Mr. Lewis smiled. It wasn’t a nice smile. It was the smile of a predator who had just spotted prey.
“How much are we asking for?”
“Nine hundred thousand dollars,” I said without hesitation. “That’s enough to ruin her financially, but not so much that it seems unreasonable to a mediator. It covers my medical expenses, lost income, pain and suffering, and the cost of psychiatric care. And it’s just low enough that she’ll think she’s getting off easy.”
“You’ve thought this through.”
“I’ve had nothing but time to think,” I said. “And one more thing: I want this settled in mediation, not in court. Court takes too long, and I want this done quickly—three weeks from tonight. Can you arrange that?”
“For $900,000 in a clear‑cut case?” He nodded. “The defense will jump at mediation. They’ll be terrified of what a jury would award.”
“Good,” I said. “Because my silence isn’t forgiveness. It’s strategy.”
Mr. Lewis stood up, closing his tablet.
“Your sister tried to kill you, Ms. Cole. She deserves everything that’s coming to her.”
“She tried to diminish me,” I corrected quietly. “She tried to make me small, to make me weak, to prove I was nothing. That’s even worse than trying to kill me. Because she wanted me to survive it. She wanted me to live with the humiliation.”
I leaned back against the hospital pillows, suddenly exhausted.

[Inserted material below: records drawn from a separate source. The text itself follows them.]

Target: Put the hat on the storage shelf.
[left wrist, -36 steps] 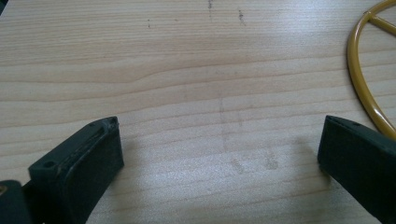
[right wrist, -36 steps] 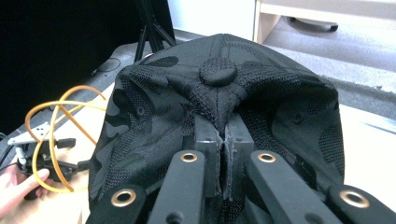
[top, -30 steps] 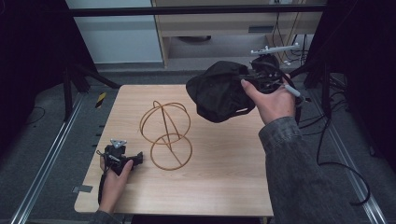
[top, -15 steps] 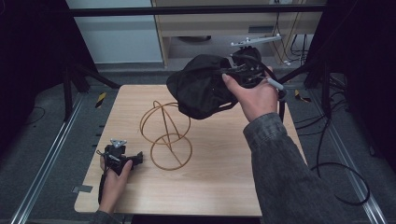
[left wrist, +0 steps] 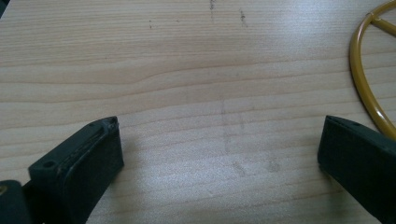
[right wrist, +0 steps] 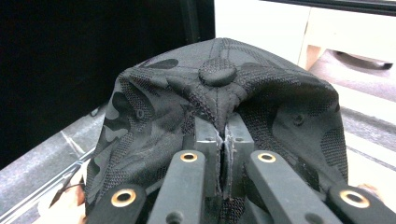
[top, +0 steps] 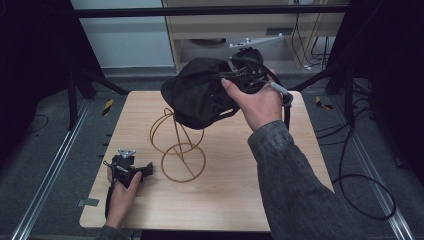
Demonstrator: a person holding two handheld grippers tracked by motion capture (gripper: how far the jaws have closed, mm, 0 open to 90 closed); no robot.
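Observation:
A black camouflage cap (top: pixel 200 97) hangs in the air above the back of the table, over the top of a gold wire stand (top: pixel 179 145). My right gripper (top: pixel 235 77) is shut on the cap; in the right gripper view its jaws pinch a fold of the cap (right wrist: pixel 219 98) just below the crown button. The stand rests upright on its ring base at the table's middle. My left gripper (top: pixel 145 170) lies low on the table at the front left, open, with bare wood between its fingers (left wrist: pixel 84 158). A curve of the stand's base ring (left wrist: pixel 366 88) shows at the right of the left gripper view.
The wooden table (top: pixel 250 190) has open surface at the front and right. A cabinet (top: pixel 225 30) stands behind it. Metal rails (top: pixel 55 165) run along the floor at the left, and cables (top: pixel 360 185) lie on the floor at the right.
My right hand has carried the cap leftward and a little up, from the table's back right corner to above the stand. The left hand has stayed in place.

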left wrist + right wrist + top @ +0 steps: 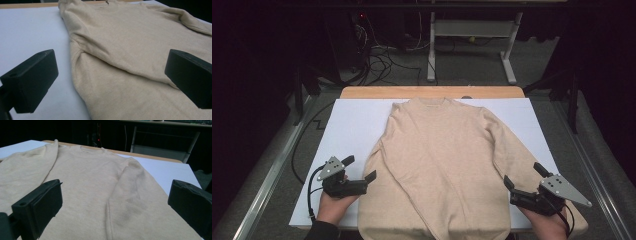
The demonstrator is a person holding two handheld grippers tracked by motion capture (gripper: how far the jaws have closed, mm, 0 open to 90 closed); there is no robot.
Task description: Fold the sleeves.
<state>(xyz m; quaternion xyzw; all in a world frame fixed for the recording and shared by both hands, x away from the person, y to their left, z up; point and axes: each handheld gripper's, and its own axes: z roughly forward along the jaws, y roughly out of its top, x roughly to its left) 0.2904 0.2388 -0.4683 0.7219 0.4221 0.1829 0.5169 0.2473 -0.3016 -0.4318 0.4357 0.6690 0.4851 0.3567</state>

“Instead,” I continued, “she’s going to learn what happens when you underestimate someone who spends their life working with things that are fragile but precious. You learn how to protect them. You learn how to repair them. And you learn how to remove anything that threatens them—completely, permanently, and without mercy.”
My lawyer left with his marching orders.
Over the next two weeks, while I recovered at home, he worked like a man possessed. He obtained sworn affidavits from Chef Bastien and Andy. He collected medical records and expert opinions. He compiled a case file that was absolutely damning.
And my family?
They thought I was healing.
They thought I was processing the trauma.
They thought I was deciding whether to forgive and forget.
My mother sent flowers—expensive arrangements that I immediately donated to the hospital. My father called twice, leaving rambling voicemails about “not letting this tear the family apart.”
And Sloane sent a text message.
Can we talk? I think there’s been a misunderstanding. I didn’t respond to any of them.
My silence wasn’t forgiveness.
It was the quiet before the storm. It was the moment when you hold your breath and aim carefully.
Because you only get one shot.
And when Mr. Lewis called on day nineteen to tell me the mediation was scheduled for day twenty‑one, exactly three weeks after the incident, I smiled for the first time since the poisoning.
“Perfect,” I whispered into the phone, my voice still hoarse but getting stronger every day. “Let’s end this.”